PROBLEM DESCRIPTION: Find the line with "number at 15" in the records below. Copy it and every line after it, up to and including the line with "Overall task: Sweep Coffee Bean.".

DATA FOR REVIEW:
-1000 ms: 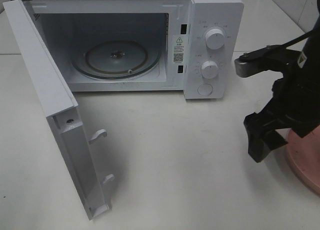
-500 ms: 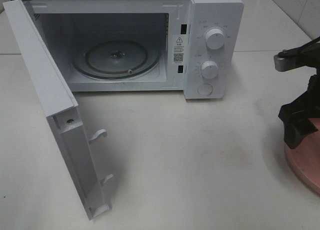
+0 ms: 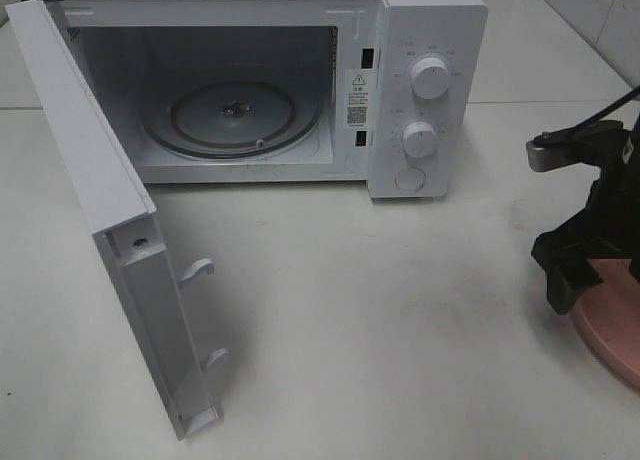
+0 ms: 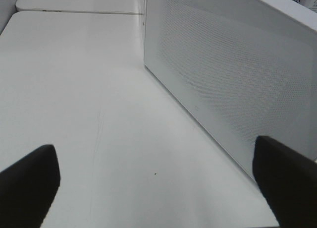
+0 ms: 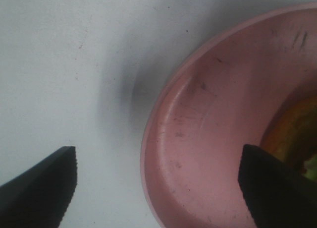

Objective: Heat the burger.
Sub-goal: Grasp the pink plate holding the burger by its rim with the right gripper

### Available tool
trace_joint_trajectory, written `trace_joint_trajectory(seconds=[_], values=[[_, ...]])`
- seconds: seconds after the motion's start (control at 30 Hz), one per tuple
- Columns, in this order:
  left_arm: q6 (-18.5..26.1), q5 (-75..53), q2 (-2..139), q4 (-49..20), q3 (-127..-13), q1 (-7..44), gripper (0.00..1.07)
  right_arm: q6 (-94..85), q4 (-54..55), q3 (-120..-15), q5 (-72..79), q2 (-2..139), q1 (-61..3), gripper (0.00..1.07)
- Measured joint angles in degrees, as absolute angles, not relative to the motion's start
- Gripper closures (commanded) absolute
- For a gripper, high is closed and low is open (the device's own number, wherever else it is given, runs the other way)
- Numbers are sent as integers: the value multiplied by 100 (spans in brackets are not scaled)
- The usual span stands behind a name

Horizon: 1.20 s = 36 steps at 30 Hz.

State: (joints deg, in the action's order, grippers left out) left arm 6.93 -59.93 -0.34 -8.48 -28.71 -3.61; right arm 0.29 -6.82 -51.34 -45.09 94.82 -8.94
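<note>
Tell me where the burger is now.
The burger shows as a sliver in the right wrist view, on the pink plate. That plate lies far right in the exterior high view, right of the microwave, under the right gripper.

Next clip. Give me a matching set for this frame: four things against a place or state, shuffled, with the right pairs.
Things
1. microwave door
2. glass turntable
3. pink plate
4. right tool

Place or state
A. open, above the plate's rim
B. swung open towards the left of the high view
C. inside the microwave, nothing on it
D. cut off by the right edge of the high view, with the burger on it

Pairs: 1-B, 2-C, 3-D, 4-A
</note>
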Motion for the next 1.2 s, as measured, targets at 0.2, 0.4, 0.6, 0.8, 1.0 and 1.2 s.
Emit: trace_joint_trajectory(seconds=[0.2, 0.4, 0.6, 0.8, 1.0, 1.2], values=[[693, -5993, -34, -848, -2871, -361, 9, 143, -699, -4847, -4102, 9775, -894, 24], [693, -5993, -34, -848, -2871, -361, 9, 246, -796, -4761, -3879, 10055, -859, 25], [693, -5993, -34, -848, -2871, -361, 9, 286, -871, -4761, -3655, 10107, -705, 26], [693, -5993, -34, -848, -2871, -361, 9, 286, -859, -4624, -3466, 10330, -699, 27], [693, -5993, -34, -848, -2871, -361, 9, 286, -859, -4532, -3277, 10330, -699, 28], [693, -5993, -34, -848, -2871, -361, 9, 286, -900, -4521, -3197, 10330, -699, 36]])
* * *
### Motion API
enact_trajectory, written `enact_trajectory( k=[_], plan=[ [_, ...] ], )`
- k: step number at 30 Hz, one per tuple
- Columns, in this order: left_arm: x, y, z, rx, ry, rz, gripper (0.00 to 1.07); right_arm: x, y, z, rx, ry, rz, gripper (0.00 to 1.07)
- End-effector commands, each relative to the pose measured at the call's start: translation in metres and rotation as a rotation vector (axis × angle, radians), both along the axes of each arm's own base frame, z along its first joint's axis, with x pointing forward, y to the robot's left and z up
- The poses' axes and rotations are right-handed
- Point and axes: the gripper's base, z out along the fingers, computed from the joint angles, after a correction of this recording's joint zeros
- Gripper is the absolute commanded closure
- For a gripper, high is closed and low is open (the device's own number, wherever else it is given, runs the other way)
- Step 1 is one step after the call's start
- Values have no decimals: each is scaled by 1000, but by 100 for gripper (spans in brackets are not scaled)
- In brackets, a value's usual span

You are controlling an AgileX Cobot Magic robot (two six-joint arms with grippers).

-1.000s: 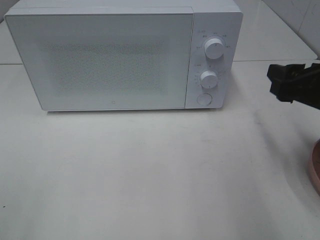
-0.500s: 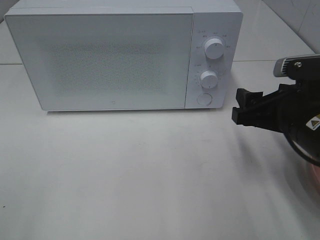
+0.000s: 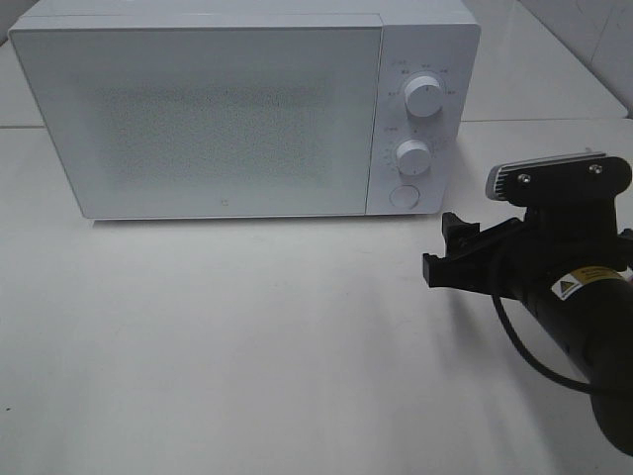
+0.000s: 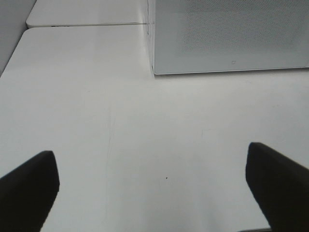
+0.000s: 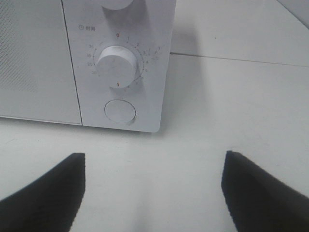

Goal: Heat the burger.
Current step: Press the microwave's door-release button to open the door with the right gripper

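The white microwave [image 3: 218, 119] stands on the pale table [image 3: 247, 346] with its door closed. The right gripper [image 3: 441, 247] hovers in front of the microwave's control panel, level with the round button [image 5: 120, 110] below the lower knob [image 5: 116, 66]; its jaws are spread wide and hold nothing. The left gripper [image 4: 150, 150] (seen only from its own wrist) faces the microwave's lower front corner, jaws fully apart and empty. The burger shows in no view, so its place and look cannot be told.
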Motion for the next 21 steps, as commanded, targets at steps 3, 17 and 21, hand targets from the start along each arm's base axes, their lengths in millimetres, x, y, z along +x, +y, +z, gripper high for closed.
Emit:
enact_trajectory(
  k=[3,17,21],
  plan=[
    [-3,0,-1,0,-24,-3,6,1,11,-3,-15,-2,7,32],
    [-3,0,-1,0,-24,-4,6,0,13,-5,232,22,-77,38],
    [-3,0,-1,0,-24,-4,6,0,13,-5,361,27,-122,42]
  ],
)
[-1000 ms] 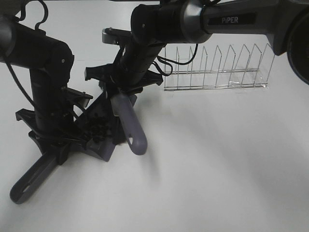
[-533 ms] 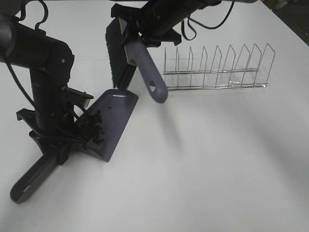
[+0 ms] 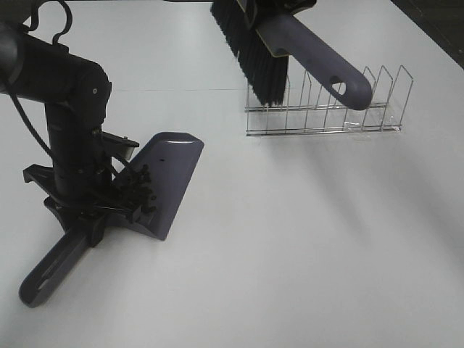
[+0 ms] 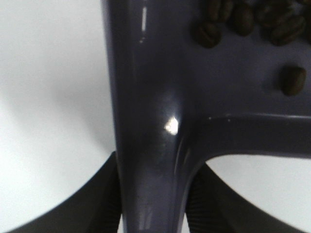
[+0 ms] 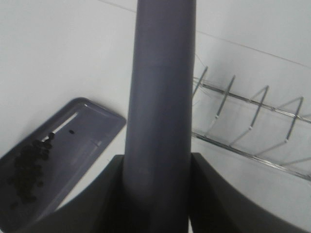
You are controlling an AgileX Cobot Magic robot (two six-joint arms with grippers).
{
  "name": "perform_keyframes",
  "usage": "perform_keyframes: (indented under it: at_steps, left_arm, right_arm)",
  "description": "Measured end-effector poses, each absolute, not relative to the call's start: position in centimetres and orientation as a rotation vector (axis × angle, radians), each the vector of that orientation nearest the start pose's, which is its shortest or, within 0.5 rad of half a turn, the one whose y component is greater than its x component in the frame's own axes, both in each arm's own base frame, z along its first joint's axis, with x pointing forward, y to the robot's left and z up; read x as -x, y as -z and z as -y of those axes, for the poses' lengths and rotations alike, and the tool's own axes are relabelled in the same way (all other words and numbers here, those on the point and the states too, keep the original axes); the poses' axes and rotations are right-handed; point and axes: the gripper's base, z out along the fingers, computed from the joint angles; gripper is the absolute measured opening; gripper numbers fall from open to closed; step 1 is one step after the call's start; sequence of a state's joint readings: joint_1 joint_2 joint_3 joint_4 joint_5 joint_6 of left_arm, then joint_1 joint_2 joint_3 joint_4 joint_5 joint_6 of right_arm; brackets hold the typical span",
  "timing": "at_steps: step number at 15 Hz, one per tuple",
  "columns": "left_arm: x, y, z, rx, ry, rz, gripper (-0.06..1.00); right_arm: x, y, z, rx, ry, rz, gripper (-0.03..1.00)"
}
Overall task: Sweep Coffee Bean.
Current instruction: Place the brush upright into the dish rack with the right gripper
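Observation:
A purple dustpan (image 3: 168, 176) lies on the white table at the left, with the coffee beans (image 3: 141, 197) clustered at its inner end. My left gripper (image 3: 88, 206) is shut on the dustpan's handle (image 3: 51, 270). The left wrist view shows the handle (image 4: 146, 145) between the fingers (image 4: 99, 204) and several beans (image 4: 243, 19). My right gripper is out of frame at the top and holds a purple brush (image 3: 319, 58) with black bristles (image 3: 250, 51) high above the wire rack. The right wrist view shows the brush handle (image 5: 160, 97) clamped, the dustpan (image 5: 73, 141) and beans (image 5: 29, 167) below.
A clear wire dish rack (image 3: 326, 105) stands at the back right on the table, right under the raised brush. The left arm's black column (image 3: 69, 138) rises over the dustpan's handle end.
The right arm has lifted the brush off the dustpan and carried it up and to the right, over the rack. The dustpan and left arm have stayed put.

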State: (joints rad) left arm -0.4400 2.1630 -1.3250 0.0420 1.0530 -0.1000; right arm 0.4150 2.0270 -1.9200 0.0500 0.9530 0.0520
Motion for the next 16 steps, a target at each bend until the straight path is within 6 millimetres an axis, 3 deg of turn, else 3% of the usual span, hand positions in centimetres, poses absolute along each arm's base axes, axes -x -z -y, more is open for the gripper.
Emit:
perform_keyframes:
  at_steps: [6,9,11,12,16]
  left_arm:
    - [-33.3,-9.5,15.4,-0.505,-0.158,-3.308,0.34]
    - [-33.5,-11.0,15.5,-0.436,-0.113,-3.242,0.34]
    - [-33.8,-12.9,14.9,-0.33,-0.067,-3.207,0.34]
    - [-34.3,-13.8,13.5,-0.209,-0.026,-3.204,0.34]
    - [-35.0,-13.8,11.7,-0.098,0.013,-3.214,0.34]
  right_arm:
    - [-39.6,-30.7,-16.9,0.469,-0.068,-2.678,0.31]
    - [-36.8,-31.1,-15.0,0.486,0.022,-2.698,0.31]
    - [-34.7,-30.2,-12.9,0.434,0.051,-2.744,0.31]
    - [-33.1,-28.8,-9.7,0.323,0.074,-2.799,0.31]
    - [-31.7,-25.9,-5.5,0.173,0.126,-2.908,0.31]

RESPONSE TO THIS TASK:
  "timing": "at_steps: step number at 15 Hz, one per tuple",
  "columns": "left_arm: x, y, z, rx, ry, rz, gripper (-0.06..1.00); right_arm: x, y, z, rx, ry, rz, gripper (-0.03..1.00)"
}
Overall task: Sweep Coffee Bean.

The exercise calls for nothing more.